Unlike his predecessors, who took commercial flights for business trips within the US, Price used the HHS's budget to travel on private jets to a resort in Maine for a health care industry Q&A, as well as community health centers in New Hampshire and Pennsylvania.
Earlier in April Price said that one of his goals was to cut redundancy and waste in his agency. In 2009, while serving as a congressman from Georgia, he criticized Congress for authorizing funding for private jets.
But the flights reported by Politico, scheduled between September 13 and 15, cost taxpayers roughly $60,000 more than had he flown commercial.
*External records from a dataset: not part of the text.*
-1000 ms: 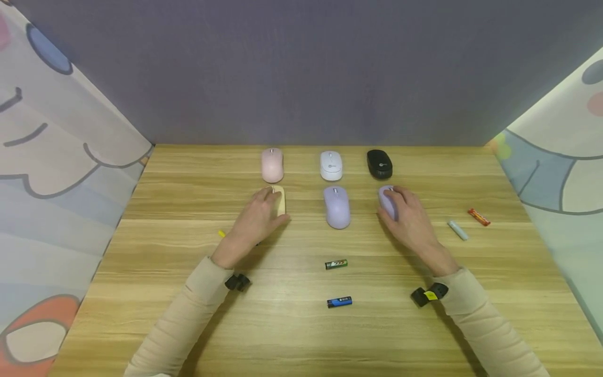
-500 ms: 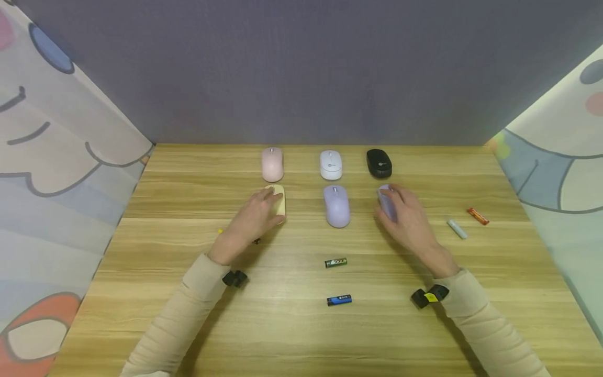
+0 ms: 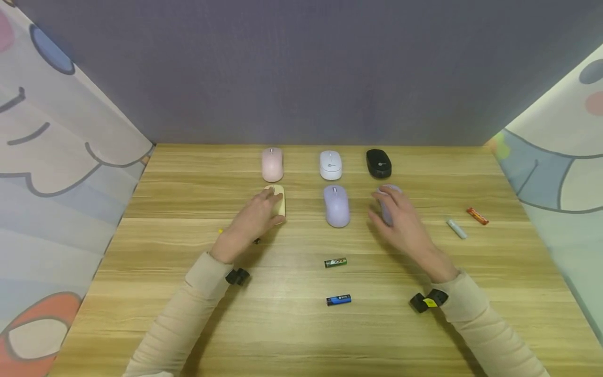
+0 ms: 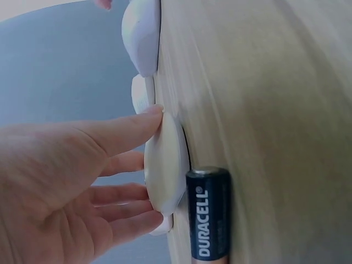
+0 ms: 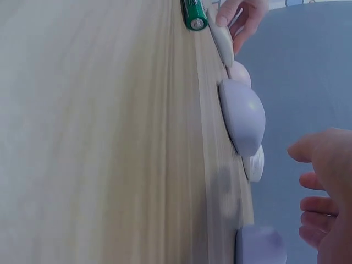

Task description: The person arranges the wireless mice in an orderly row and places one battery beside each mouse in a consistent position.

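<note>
Yellow mouse [image 3: 280, 207] pinched by left grip [image 3: 252, 220]; right grip [image 3: 405, 224] spread above lilac mouse [image 5: 261, 246].

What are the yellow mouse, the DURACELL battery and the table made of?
Yellow mouse: probably plastic; smooth, matte-looking shell. DURACELL battery: seemingly metal, with a shiny silvery end and dark printed wrapper. Table: wood or wood-look laminate; streaky grain, slight sheen.

From above, the head view faces forward and down across the desk [image 3: 282, 335], while both wrist views look low and close along it, tipped sideways, sharing the yellow mouse [image 4: 166, 165].
</note>
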### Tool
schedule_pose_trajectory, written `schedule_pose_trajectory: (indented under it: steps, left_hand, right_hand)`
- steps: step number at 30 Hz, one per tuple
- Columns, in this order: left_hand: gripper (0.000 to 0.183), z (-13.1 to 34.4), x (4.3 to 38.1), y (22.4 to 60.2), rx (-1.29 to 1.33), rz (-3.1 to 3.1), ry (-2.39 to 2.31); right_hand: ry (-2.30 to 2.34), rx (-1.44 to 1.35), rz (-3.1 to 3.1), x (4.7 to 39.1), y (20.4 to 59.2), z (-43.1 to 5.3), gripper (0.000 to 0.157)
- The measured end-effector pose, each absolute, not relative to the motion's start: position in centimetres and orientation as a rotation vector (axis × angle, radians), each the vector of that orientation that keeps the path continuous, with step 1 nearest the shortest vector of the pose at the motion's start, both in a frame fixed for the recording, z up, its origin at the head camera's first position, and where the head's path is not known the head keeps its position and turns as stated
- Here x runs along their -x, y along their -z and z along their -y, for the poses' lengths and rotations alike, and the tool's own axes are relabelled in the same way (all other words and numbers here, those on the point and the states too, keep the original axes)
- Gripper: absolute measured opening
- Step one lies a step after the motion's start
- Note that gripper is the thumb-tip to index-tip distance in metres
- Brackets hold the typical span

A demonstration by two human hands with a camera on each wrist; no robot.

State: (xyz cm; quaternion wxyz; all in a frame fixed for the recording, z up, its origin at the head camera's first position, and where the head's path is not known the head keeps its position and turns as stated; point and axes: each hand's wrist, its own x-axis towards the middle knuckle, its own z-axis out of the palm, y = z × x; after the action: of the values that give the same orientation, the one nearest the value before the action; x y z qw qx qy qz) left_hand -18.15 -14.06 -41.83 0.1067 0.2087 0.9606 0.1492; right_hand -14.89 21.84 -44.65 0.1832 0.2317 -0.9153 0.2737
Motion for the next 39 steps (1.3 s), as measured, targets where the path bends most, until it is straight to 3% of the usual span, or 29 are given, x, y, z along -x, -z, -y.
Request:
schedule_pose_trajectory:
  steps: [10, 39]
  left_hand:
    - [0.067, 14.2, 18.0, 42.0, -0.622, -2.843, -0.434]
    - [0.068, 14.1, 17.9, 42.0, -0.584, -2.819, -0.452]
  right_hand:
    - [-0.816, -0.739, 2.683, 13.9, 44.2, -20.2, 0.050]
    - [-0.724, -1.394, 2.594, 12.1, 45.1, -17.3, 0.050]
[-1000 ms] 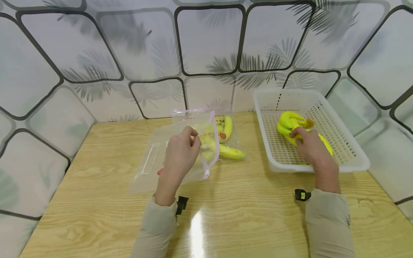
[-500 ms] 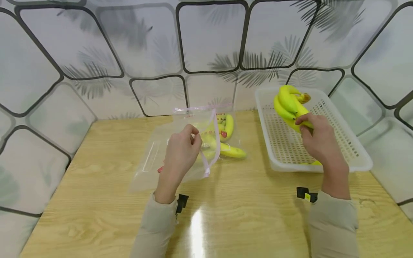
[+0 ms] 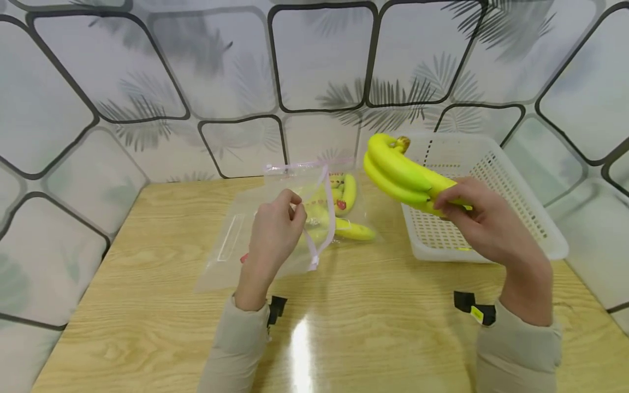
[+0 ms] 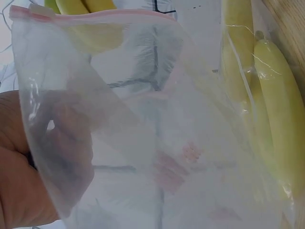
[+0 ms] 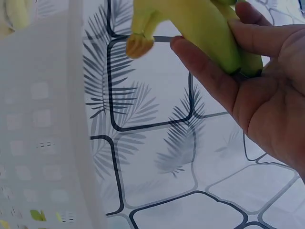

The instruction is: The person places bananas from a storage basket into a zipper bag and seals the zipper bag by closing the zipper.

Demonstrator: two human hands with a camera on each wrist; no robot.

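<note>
My right hand [image 3: 496, 224] grips the lower ends of a bunch of yellow bananas [image 3: 400, 169], raised above the left side of the white basket, stem end pointing up and left. In the right wrist view the thumb and fingers wrap around the banana tips [image 5: 209, 38]. My left hand [image 3: 275, 229] pinches a clear zip bag [image 3: 231, 240] and lifts its upper layer; the lilac zip edge [image 3: 330, 218] faces right, gaping. Behind and under it lies another clear bag with bananas [image 3: 348, 194] inside. The left wrist view shows the held bag [image 4: 128, 157] over the fingers.
A white perforated basket [image 3: 535, 207] stands at the back right, with a little yellow showing low near its front. Behind the wooden table [image 3: 147, 316] is a patterned backdrop [image 3: 319, 60]. Black wrist mounts sit at both sleeves.
My right hand has lifted the banana bunch out of the basket and carried it left toward the bags. My left hand has stayed in place, holding the bag.
</note>
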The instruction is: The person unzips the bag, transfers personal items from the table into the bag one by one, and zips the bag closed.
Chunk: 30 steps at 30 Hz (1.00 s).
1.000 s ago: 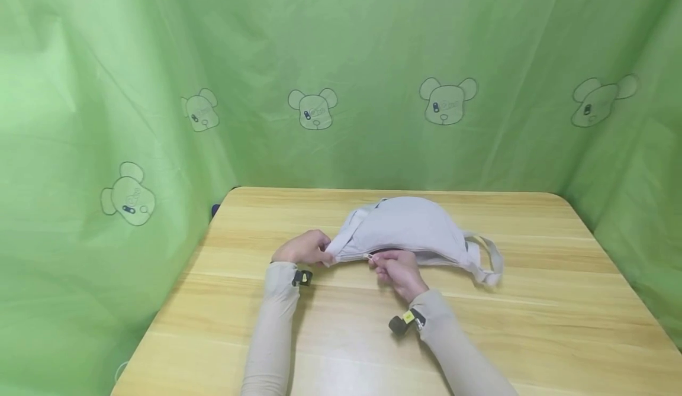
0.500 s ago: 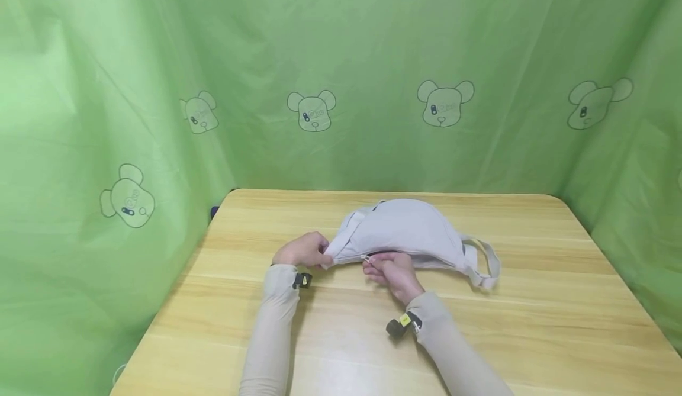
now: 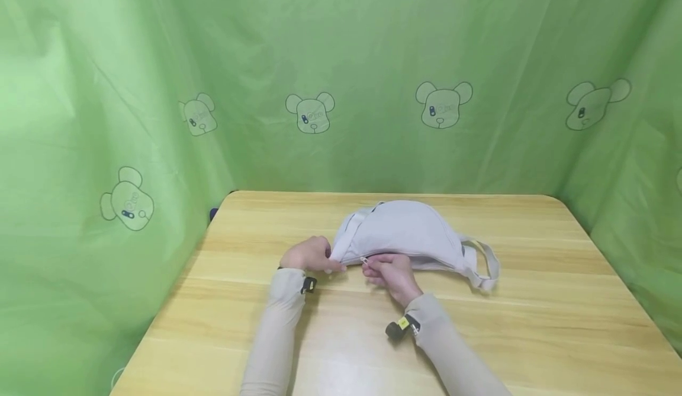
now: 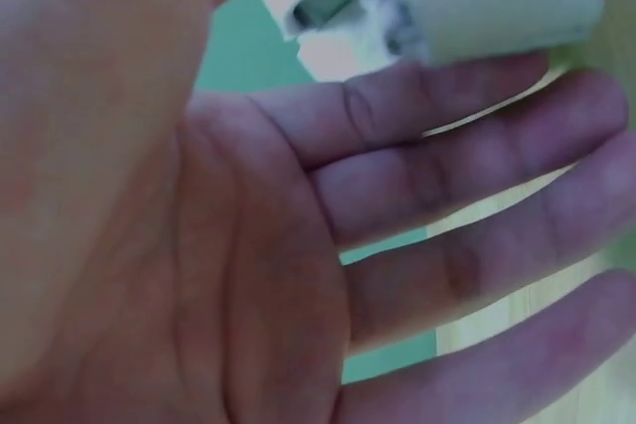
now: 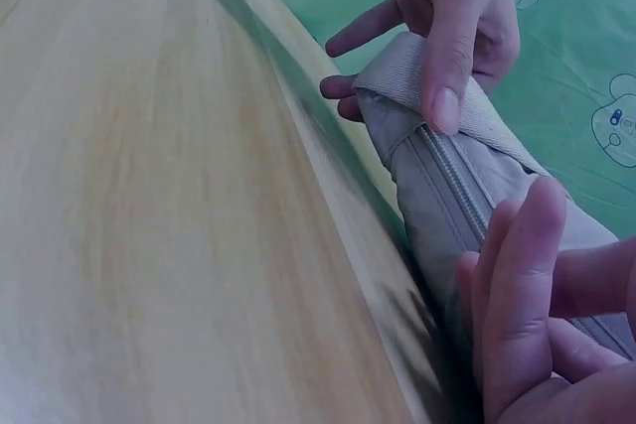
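Note:
A pale grey waist bag [image 3: 407, 227] lies on the wooden table, its curved side toward the back and its zipper side toward me. My left hand [image 3: 311, 255] holds the bag's left end, thumb on top of the strap end and fingers beneath, as the right wrist view shows. The other left fingers [image 4: 467, 245] are spread and fairly straight. Close by, my right hand [image 3: 396, 277] pinches the small white zipper pull [image 3: 364, 260] near the left end. Zipper teeth [image 5: 457, 181] run between the two hands. To the right of the pull, fingers partly hide the zipper line.
The bag's loose strap loop [image 3: 486, 263] hangs off its right end onto the table [image 3: 559, 313]. A green curtain [image 3: 373, 35] printed with bear heads surrounds the table at the back and sides. Small black cameras [image 3: 396, 330] are strapped at both wrists.
My right hand has drawn the zipper pull slightly left. My left hand has shifted a little right, with its thumb now farther along the bag's end.

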Tool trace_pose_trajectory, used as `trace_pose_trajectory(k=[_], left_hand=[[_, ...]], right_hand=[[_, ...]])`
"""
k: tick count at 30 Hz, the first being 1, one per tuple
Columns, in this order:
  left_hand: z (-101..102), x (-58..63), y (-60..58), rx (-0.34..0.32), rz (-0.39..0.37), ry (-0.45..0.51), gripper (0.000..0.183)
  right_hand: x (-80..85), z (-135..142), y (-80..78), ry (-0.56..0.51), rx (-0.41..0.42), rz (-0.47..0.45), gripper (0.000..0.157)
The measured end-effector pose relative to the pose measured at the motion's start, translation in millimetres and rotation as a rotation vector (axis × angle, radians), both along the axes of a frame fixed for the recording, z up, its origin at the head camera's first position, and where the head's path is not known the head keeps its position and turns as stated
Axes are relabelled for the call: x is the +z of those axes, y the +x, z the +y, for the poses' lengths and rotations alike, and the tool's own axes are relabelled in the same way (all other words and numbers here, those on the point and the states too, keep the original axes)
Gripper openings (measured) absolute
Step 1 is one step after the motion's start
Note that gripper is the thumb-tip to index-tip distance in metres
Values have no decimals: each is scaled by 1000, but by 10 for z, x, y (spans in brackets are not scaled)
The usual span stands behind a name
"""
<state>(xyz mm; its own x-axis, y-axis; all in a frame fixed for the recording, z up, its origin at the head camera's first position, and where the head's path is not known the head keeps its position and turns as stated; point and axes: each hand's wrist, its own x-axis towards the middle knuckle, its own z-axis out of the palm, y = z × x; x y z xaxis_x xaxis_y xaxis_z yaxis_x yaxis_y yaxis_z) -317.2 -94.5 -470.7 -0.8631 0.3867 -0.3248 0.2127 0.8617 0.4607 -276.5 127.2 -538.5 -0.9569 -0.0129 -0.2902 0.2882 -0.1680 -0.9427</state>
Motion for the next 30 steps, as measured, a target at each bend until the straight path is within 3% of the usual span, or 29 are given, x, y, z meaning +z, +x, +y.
trace_pose_trajectory(k=[13, 30], left_hand=[[39, -6, 12, 20, 24, 22, 25], [7, -51, -45, -5, 33, 35, 22]], right_hand=[[-21, 0, 4, 6, -9, -18, 26], [-59, 55, 7, -127, 37, -80, 30]])
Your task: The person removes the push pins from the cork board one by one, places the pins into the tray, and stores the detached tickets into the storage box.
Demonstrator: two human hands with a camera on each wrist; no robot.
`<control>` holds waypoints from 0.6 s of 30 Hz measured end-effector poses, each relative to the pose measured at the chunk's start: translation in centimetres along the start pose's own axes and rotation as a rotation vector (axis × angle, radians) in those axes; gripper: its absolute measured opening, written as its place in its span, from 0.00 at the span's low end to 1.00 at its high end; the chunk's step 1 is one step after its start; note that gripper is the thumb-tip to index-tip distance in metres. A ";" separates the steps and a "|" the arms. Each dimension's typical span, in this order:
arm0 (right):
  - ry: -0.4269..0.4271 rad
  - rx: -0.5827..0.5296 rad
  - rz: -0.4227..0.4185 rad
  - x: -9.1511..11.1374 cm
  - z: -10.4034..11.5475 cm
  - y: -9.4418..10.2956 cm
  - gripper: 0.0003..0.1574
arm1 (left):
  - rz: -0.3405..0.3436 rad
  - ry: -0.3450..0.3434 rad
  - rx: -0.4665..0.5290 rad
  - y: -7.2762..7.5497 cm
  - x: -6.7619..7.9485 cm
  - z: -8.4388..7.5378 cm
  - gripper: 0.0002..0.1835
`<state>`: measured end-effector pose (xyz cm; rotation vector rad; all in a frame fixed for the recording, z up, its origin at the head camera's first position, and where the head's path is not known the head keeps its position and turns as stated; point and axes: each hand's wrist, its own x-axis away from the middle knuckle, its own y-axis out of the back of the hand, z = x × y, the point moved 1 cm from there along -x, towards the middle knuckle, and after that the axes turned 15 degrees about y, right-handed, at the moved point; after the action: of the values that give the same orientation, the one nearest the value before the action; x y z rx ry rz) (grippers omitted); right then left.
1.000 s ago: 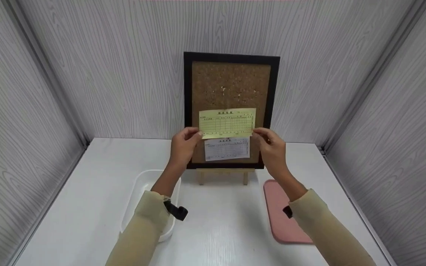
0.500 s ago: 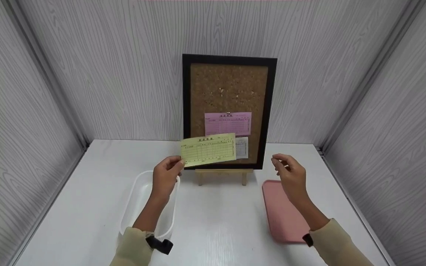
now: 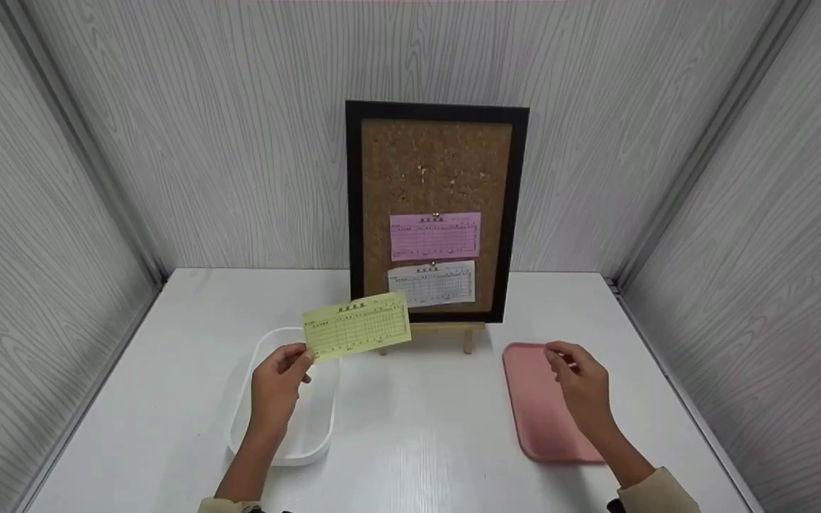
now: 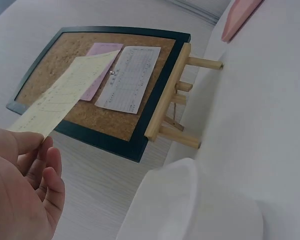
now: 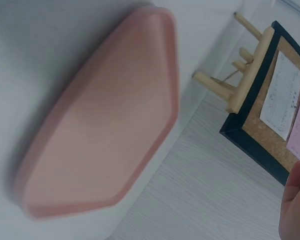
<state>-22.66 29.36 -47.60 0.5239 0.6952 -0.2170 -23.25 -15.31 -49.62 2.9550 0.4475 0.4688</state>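
Hands apart: left hand (image 3: 276, 388) in a pinch on yellow slip (image 3: 358, 326), right hand (image 3: 584, 386) bent-fingered, hold unclear.

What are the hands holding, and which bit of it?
The left hand pinches the yellow paper by its lower-left corner, as the head view shows it. I can't see anything held in the right hand.

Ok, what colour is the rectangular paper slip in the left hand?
The rectangular paper slip is yellow with dark printed lines, best seen in the head view.
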 end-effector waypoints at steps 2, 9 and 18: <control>-0.005 0.013 -0.005 0.6 -0.6 0.4 0.10 | -0.011 0.023 -0.005 0.3 0.3 0.6 0.15; -0.038 0.071 -0.027 2.8 -5.0 1.7 0.10 | -0.062 0.088 -0.007 1.6 1.1 2.5 0.17; -0.130 0.133 -0.019 4.3 -8.1 2.8 0.10 | -0.147 0.105 -0.004 3.9 1.1 3.6 0.17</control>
<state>-22.89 35.98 -54.59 0.6248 0.5613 -0.3138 -20.03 -18.87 -52.11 2.8754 0.6689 0.6084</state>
An HHS spokesperson told reporters that Price only uses charter aircraft when "commercial aircraft cannot reasonably accommodate travel requirements". He didn't specify how many private jets the Secretary has flown since taking office in February, but according to Politico, staffers say he has been using private jets for months.
Rep. Frank Pallone, Jr., the top Democrat on the House energy and commerce panel, said Wednesday that Democrats were planning to ask the HHS inspector general to look into the case.
"I would remind Secretary Price that taxpayer funds are not meant to be used as a jet-setting slush fund," Pallone said in a statement. "There is no reason to be regularly chartering private flights at the taxpayers' expense between commercially serviced routes such Washington, D.C. to Philadelphia."
Earlier this year, the Trump administration proposed slashing agency budgets, including a 17.9 percent cut to HHS.